Christine Williams Catalyst ProfileSeptember 11, 2013
“I believe that the government has tremendous opportunity and capacity to make a difference in research and treatment for CFS/ME, but to a great extent, that opportunity has not been realized,” she says. “While we need to continue to encourage action from the government, I believe that the CFIDS Association provides important leadership and a research strategy that can move the CFS/ME agenda forward.”As a recently retired federal employee, Christine Williams understands the potential role of the government in supporting efforts to find solutions to the puzzle of CFS/ME.
Williams got sick in August 2008. “I just woke up one morning with a terrible, flu-like illness – fever, chills, sore throat, swollen glands. I said, ‘Oh my gosh, I’m really sick!’ It was the middle of the summer and I just assumed I’d get well but I never felt good again,” she explains.
She went to her own physician, who ran tests that returned normal results. Williams began to suspect she had CFS when, after seven months of research, persistence and determination, she realized she had post-exertional relapse after feeling better and attempting to resume gym work-outs. But she had trouble getting the formal diagnosis. “No one wanted to diagnose me. One doctor said he didn’t like to diagnose people with CFS/ME, another said ‘You’re not tired enough,’” says Williams. “I finally found a clinician with expertise in CFS/ME through a medical journal who said, ‘Of course you have this, you have seven out of the eight CDC symptoms, but you’re on the mild end.”
Williams was only two years away from retirement; she was determined to persevere at her senior leadership position at the Agency for Healthcare Research and Quality (AHRQ) until she was eligible to do so with full benefits. She credits her director (a physician herself with a college friend with CFS) for supporting her efforts to continue to work with accommodations. Williams curtailed her Agency-related travel, frequently worked from home and avoided evening and weekend activities to conserve energy for her job.
Through her research into CFS, she learned about the Chronic Fatigue Syndrome Advisory Committee (CFSAC) and found that group was looking for a representative from AHRQ to serve on it. She volunteered and was appointed by the Agency’s director, serving for more than a year before retiring in the summer of 2011.
When she told Assistant Secretary for Health Howard Koh, who represents Secretary for Health and Human Services Kathleen Sebelius on the CFSAC, that she was retiring, he asked if she would be interested in helping the Committee after retiring.
Meanwhile, Williams’s relationship with the Association has also evolved.

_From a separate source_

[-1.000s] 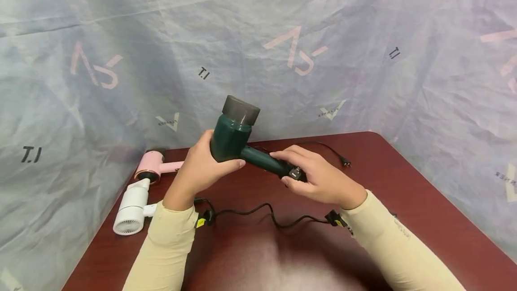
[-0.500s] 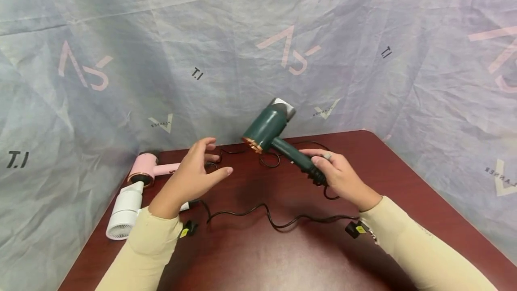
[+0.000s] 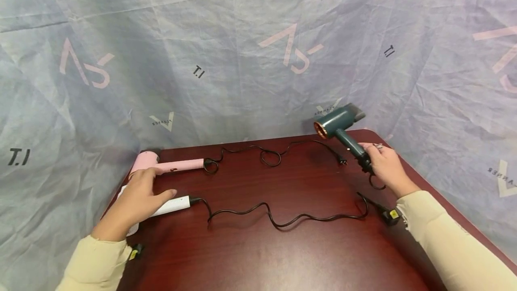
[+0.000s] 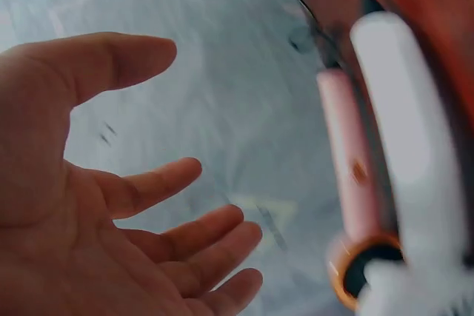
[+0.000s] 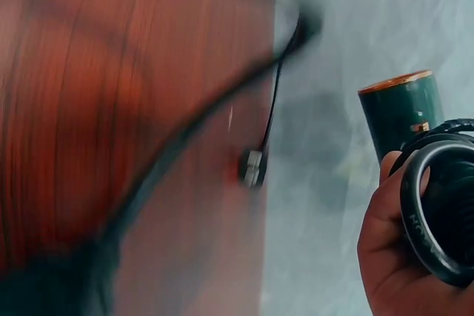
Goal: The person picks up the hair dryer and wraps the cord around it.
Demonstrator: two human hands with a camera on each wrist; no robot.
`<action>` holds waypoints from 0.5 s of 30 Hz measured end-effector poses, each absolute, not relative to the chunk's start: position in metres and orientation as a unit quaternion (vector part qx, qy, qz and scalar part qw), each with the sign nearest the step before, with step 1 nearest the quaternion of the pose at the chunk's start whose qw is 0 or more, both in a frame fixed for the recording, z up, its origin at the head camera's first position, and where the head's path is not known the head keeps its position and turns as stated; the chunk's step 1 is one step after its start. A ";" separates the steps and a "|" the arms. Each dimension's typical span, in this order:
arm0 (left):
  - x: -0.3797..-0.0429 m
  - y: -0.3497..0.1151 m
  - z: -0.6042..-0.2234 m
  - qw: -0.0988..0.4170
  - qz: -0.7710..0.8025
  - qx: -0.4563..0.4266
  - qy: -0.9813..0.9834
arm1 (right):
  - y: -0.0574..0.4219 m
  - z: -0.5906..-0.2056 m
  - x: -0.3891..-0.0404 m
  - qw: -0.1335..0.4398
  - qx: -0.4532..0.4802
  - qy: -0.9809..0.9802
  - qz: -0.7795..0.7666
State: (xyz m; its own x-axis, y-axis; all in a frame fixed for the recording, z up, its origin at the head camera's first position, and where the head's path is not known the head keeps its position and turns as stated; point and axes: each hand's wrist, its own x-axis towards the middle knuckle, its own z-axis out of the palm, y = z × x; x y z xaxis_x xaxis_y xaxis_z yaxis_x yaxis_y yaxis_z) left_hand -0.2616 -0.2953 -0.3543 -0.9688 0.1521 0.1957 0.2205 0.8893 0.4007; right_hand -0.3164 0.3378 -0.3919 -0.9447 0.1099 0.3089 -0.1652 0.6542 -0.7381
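Observation:
My right hand point(image 3: 385, 169) grips the handle of a dark green hair dryer point(image 3: 339, 122), held up over the table's back right. Its copper-rimmed end faces left and a dark flat nozzle point(image 3: 355, 112) points right. In the right wrist view, black cord coils point(image 5: 437, 135) lie bunched at that hand. My left hand point(image 3: 135, 201), fingers spread and holding nothing, is over a white hair dryer point(image 3: 175, 205), covering much of it in the head view. A pink hair dryer point(image 3: 183, 165) lies just behind, partly hidden by the fingers.
A black cord point(image 3: 242, 212) runs from the white dryer across the dark red table point(image 3: 250, 259). Another cord point(image 3: 242, 148) leads from the pink dryer to a plug point(image 3: 342, 161) at the back right. Grey printed sheeting point(image 3: 250, 80) hangs behind the table.
My left hand has let go of the green dryer and moved left and down to the white one. The right hand has carried the green dryer right, its copper-rimmed end turning into view.

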 end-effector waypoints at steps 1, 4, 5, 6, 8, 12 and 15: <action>-0.262 -0.304 -0.358 0.080 -0.208 -0.087 -0.971 | 0.345 -0.393 -0.319 0.159 0.000 -0.890 0.428; -0.262 -0.327 -0.368 0.075 -0.193 -0.057 -0.977 | 0.366 -0.396 -0.325 0.138 -0.035 -0.867 0.478; -0.262 -0.334 -0.371 0.074 -0.189 -0.048 -0.978 | 0.372 -0.397 -0.327 0.131 -0.045 -0.859 0.494; -0.262 -0.341 -0.374 0.070 -0.185 -0.038 -0.980 | 0.378 -0.399 -0.329 0.125 -0.055 -0.851 0.508; -0.261 -0.352 -0.379 0.061 -0.179 -0.019 -0.982 | 0.390 -0.404 -0.332 0.109 -0.066 -0.837 0.532; -0.263 -0.367 -0.390 0.065 -0.177 -0.005 -0.982 | 0.407 -0.415 -0.332 0.081 -0.079 -0.830 0.547; -0.264 -0.376 -0.400 0.068 -0.182 0.003 -0.981 | 0.413 -0.422 -0.331 0.067 -0.081 -0.830 0.548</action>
State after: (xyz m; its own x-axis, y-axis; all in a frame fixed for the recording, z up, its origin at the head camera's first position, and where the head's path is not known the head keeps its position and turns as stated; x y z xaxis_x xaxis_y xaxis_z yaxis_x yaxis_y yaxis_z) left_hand -0.2636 -0.3761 -0.3998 -0.9908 -0.0307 0.1320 0.0187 0.9336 0.3578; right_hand -0.3314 0.4129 -0.4221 -0.9778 0.2082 0.0230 0.0606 0.3860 -0.9205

She supported the organization through the Combined Federal Campaign while working at AHRQ. And last fall, she and her husband attended a Washington, D.C., event featuring Association president and CEO Kimberly McCleary, who introduced The Catalyst Fund and the research strategy behind it.
“I asked him to make a contribution and he did,” Williams says. “We’re in a position to make this contribution and we’re hoping the Fund will grow and continue to do meaningful research to move the ball forward. My husband, who’s also in health care and health policy and knows research, has certainly been impacted by my illness. He was impressed with the kind of research the Association has done, and, having seen the illness up close and personal, he felt good about making this commitment to the Association.”
Williams is also one of the Association’s newest board members. She appreciates what she calls the organization’s “pragmatic” approach to narrowing the focus to research, viewing it as a way to move the research forward and to educate and link the medical community to CFS.
“One thing I’ve tried to do since becoming ill is educate people. I’ve been in health policy and health services research for 30 years and it’s absolutely mind-boggling to me how many colleagues and friends know nothing about CFS/ME!” says Williams. “I want people to understand what this is and how it affects people. People see me out and about and say, ‘You look great!’ Well, I don’t feel great. By talking about it, I hope to expand the knowledge and support for effective treatments.”